INSTRUCTIONS FOR THE TASK
Search the data for the word "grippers" and copy each line that has it.
Content starts
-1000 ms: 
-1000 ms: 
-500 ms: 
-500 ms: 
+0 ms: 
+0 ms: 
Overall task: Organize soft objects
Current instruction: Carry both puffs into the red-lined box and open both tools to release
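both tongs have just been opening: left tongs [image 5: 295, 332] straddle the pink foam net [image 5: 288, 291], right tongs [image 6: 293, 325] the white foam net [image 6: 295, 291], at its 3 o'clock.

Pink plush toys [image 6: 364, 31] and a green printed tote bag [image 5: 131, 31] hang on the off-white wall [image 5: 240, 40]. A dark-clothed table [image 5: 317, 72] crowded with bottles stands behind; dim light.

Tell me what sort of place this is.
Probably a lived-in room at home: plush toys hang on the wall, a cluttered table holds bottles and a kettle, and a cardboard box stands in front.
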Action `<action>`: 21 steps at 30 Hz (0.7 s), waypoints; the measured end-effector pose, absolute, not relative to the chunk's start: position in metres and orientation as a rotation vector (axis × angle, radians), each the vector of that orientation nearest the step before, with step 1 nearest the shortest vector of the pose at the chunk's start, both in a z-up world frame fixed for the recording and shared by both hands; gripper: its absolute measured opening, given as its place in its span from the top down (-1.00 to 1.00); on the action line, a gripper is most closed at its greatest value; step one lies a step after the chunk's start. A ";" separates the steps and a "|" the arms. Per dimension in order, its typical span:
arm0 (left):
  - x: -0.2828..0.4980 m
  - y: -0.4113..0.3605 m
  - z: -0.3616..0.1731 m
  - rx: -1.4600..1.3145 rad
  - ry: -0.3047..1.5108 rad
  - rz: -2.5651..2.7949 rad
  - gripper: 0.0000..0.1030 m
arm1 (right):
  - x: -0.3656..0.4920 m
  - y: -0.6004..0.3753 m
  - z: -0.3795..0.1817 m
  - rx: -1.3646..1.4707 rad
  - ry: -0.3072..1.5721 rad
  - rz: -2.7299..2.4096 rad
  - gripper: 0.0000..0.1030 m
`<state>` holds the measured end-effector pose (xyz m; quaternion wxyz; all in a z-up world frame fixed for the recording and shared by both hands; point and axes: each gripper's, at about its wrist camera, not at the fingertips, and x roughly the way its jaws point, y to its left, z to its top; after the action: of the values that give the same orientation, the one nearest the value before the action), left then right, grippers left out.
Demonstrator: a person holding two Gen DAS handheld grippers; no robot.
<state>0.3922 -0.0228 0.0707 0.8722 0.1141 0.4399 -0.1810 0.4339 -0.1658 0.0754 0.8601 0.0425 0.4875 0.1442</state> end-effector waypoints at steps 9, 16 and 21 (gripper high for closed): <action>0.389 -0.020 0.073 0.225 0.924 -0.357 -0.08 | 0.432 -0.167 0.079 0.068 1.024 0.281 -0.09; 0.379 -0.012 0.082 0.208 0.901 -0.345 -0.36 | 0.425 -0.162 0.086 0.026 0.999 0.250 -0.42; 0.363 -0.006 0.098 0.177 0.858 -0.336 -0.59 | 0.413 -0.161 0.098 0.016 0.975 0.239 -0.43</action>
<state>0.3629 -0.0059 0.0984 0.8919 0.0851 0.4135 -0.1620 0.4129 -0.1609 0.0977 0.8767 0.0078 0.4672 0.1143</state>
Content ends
YOUR RESPONSE
`<state>` holds the measured end-effector pose (xyz m; quaternion wxyz; all in a z-up world frame fixed for the recording and shared by both hands; point and axes: each gripper's, at about its wrist camera, not at the fingertips, and x roughly the way its jaws point, y to its left, z to its top; after the action: of the values that give the same orientation, the one nearest the value before the action), left then right, grippers left out.
Demonstrator: a person holding two Gen DAS handheld grippers; no robot.

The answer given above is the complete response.